:: How to complete this task ::
All entries below must be written out verbatim, and the images must be dropped.

......

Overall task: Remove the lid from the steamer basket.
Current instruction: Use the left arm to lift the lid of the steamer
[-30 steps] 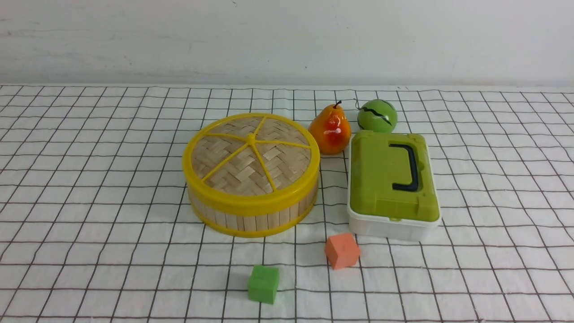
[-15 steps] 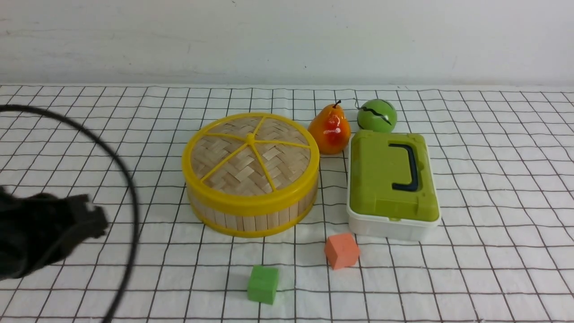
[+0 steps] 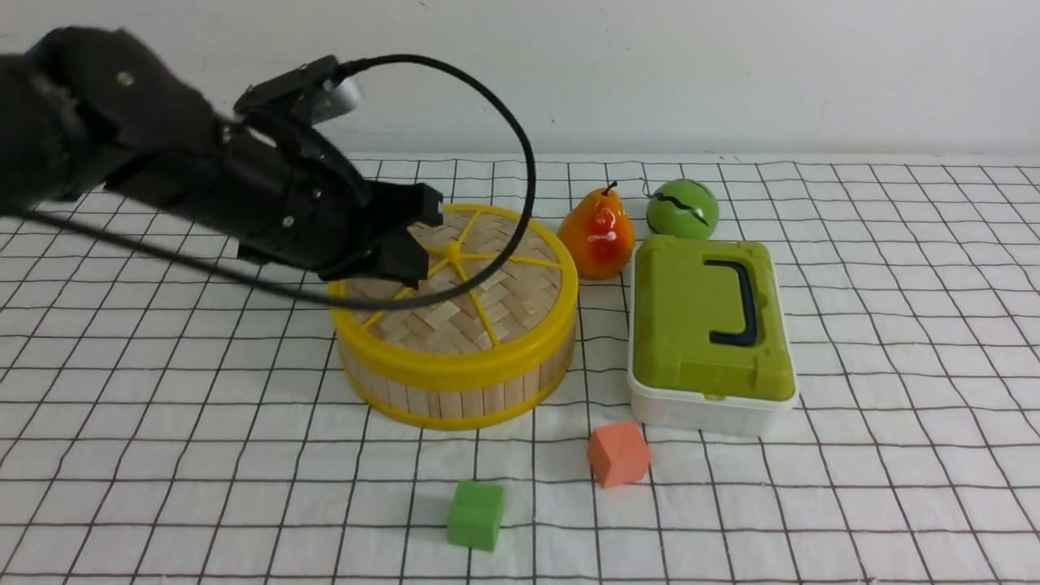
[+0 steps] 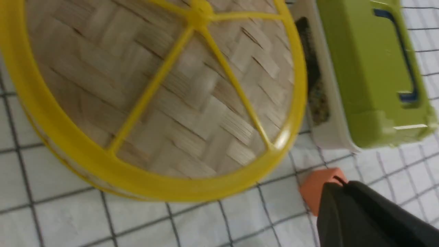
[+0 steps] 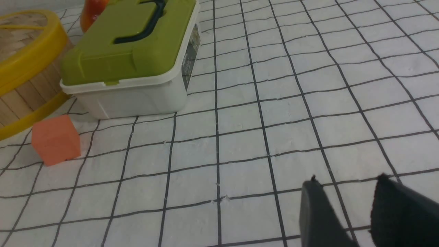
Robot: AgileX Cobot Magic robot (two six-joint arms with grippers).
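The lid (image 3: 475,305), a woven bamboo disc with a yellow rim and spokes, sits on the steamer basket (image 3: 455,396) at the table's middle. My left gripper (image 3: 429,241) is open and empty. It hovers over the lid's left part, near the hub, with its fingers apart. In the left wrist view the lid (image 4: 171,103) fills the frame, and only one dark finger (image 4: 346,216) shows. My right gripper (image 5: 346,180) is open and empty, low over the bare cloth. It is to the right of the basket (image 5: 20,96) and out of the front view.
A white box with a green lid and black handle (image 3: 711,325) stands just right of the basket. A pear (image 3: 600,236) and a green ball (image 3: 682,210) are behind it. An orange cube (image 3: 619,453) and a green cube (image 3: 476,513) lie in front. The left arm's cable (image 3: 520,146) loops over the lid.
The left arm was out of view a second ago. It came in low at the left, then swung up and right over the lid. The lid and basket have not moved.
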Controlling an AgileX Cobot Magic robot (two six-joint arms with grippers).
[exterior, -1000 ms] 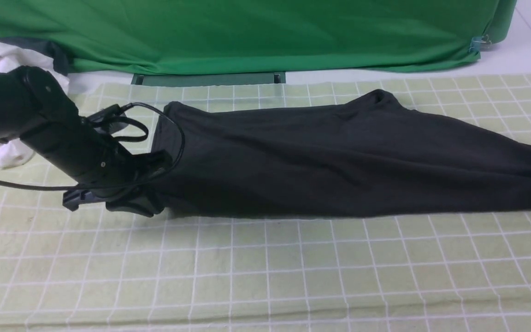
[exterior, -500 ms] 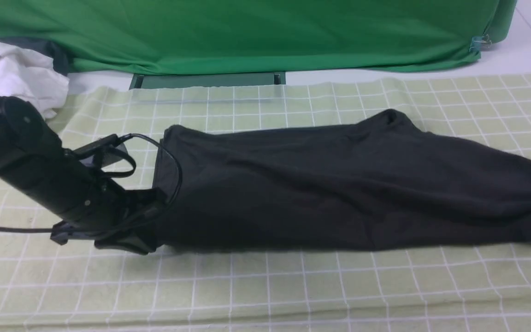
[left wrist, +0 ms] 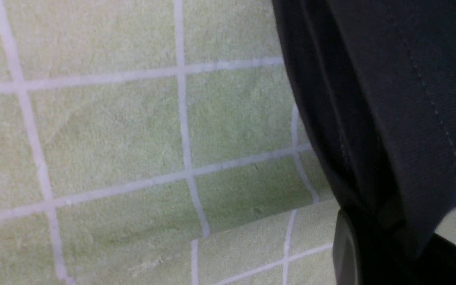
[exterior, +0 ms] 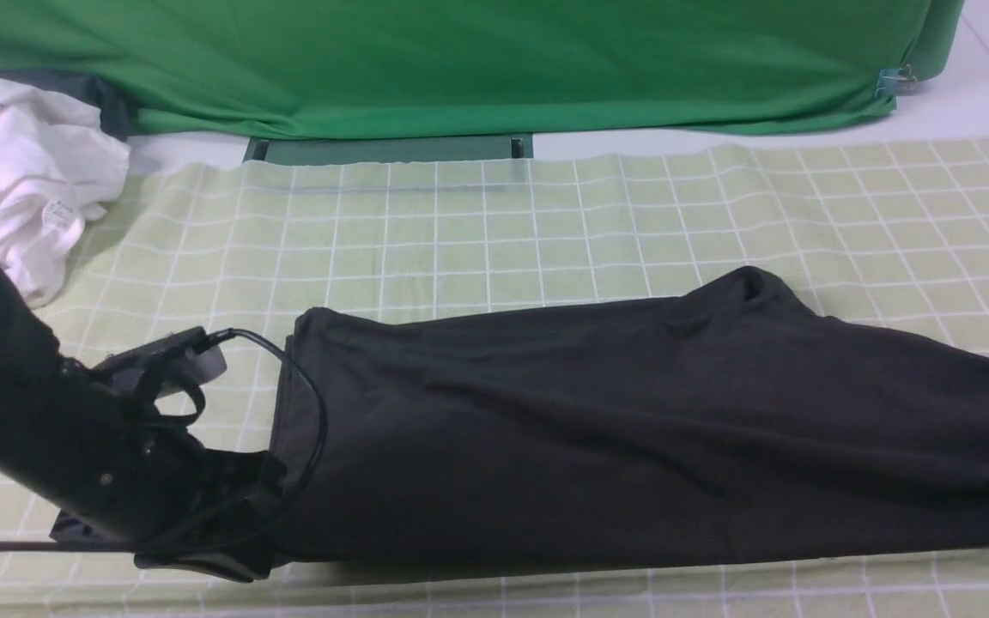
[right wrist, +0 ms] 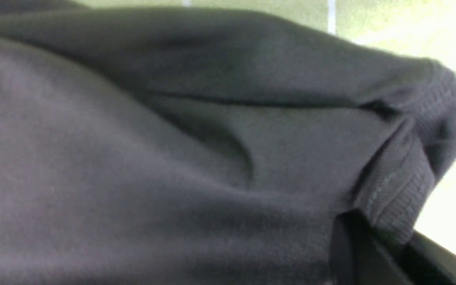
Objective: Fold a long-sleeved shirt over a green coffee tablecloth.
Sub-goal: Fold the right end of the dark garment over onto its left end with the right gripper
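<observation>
green coffee tablecloth: long-sleeved shirt just dragged toward its near edge, left gripper and right gripper each clamped on a shirt end, likely pre-fold positioning.

Left arm: black, thick, entering from the near left edge and slanting down toward the right.
Left wrist: topped by a small grey camera, with a black cable looping from it past the gripper.
Left gripper: held low, jaws closed, pinching the left end of the shirt.
Left finger: dark, rounded, seen close up from the wrist, with the stitched hem running into it.
Right arm: outside the front view.
Right gripper: seen only from its own wrist, jaws closed, clamped on a ribbed edge of the shirt and partly hidden under fabric.
</observation>
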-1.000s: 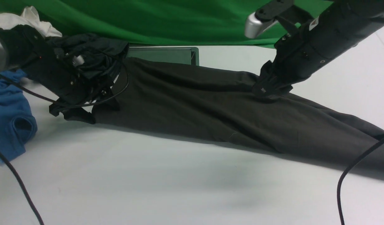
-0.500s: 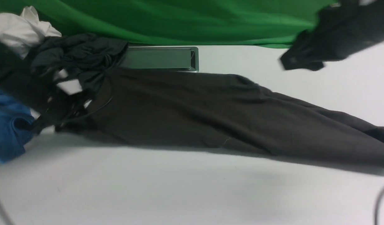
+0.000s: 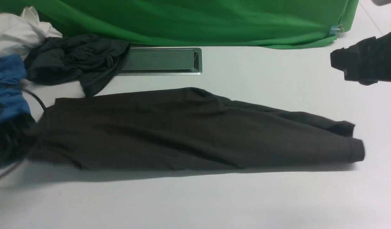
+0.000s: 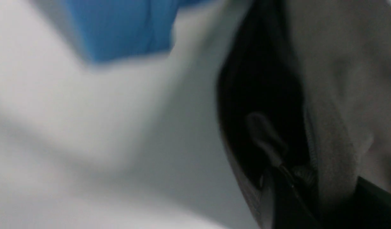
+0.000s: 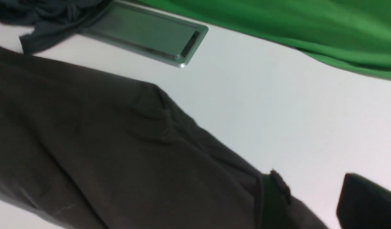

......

:: Exercise solution ::
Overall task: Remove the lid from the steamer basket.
Current instruction: Use the left arm to lift the lid of the steamer
[-30 steps] 
[-15 steps] 
[+0 steps] 
[+0 steps] 
[+0 steps] 
Robot: AgileX Cobot Magic robot (two six-joint arms with grippers).
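The lid (image 3: 475,305), a woven bamboo disc with a yellow rim and spokes, sits on the steamer basket (image 3: 455,396) at the table's middle. My left gripper (image 3: 429,241) is open and empty. It hovers over the lid's left part, near the hub, with its fingers apart. In the left wrist view the lid (image 4: 171,103) fills the frame, and only one dark finger (image 4: 346,216) shows. My right gripper (image 5: 346,180) is open and empty, low over the bare cloth. It is to the right of the basket (image 5: 20,96) and out of the front view.
A white box with a green lid and black handle (image 3: 711,325) stands just right of the basket. A pear (image 3: 600,236) and a green ball (image 3: 682,210) are behind it. An orange cube (image 3: 619,453) and a green cube (image 3: 476,513) lie in front. The left arm's cable (image 3: 520,146) loops over the lid.
The left arm was out of view a second ago. It came in low at the left, then swung up and right over the lid. The lid and basket have not moved.
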Controlling an AgileX Cobot Magic robot (two six-joint arms with grippers).
[exterior, -1000 ms] 
[exterior, -500 ms] 
[left wrist, +0 ms] 
[exterior, +0 ms] 
[right wrist, +0 ms] 
Objective: Fold a long-sleeved shirt over a green coffee tablecloth.
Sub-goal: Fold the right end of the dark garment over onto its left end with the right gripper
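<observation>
green coffee tablecloth: long-sleeved shirt just dragged toward its near edge, left gripper and right gripper each clamped on a shirt end, likely pre-fold positioning.

Left arm: black, thick, entering from the near left edge and slanting down toward the right.
Left wrist: topped by a small grey camera, with a black cable looping from it past the gripper.
Left gripper: held low, jaws closed, pinching the left end of the shirt.
Left finger: dark, rounded, seen close up from the wrist, with the stitched hem running into it.
Right arm: outside the front view.
Right gripper: seen only from its own wrist, jaws closed, clamped on a ribbed edge of the shirt and partly hidden under fabric.
</observation>
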-1.000s: 
-0.500s: 
+0.000s: 
+0.000s: 
+0.000s: 

What has been written here completes the answer.